Now, the question is no longer a hypothetical thinking exercise at the Fed nor is the problem contained to Ireland, Greece, Portugal, and Spain. Economic concerns have reached a point where the European Central Bank has found it necessary to step in and buy Italian and Spanish bonds.
The New York Times says the plunge in American bank stocks are evidence of growing concern about the effects European debt could have on U.S. banks, The New York Times reports.
“Bank of America dropped almost 11 percent. Citigroup sank 10.5 percent. Goldman Sachs fell 10 percent, while Morgan Stanley was down 9.7 percent,” the paper reported.
Investors could possibly be consoled if they were told that the problems in Europe may be spreading across that continent but are not so contagious as to travel across the Atlantic. However, that type of assurance is currently unavailable, even from the Fed.
According to CNBC, there are at least two obstacles preventing a determination of the effects on U.S. banks. The first, and probably easiest to overcome, is that the Fed and SEC haven’t required banks to make detailed disclosures about their exposure to European debt.
The second, and far more complex, obstacle is the lack of reliability on the results even if that information was available.
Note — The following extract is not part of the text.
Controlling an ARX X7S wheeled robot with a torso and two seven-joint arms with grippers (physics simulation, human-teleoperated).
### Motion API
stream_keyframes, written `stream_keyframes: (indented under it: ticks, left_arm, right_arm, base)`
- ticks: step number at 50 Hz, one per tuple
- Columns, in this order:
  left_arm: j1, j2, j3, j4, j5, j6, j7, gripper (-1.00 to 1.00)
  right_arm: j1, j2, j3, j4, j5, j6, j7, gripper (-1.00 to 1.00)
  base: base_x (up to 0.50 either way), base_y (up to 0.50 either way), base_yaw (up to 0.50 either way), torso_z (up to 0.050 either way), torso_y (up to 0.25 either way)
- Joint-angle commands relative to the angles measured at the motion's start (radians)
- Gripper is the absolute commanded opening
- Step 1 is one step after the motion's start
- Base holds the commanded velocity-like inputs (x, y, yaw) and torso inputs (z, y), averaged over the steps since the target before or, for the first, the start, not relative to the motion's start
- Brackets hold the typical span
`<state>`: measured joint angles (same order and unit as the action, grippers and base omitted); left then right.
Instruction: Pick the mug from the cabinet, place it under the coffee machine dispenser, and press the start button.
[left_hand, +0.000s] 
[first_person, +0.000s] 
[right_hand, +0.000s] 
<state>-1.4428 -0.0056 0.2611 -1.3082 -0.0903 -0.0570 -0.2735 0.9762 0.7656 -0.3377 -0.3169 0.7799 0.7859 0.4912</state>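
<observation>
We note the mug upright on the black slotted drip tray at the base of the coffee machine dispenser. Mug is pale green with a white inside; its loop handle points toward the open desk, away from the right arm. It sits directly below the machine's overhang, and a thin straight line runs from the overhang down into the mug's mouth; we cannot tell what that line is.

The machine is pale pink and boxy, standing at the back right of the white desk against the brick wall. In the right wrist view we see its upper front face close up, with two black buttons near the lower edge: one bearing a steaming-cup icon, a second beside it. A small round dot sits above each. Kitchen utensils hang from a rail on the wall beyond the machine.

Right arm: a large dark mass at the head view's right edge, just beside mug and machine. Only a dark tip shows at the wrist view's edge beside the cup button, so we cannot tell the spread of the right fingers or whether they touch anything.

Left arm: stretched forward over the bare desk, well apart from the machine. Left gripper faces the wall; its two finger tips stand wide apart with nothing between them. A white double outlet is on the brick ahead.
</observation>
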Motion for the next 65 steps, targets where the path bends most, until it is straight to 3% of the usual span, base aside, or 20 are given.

“Prior to the financial crisis of 2008, the Fed couldn't really do this type of analysis,” CNBC reports.
Now that they have the tools, “the biggest problem is whether the data truly reflects all the risks. That continues to be a matter of intense debate within the central bank. Given the complexity of the trading arrangements within the global financial system, it’s far from clear that the banks have a handle on their own exposures.”
“The European situation is back and isn’t going away,” Alex Roever, the head of short-term fixed income at JPMorgan Chase told the New York Times.
“If the European debt crisis spread to Italy, it could cause another global financial catastrophe,” says CNBC. “Only this time, global regulators might have fewer weapons to combat it.”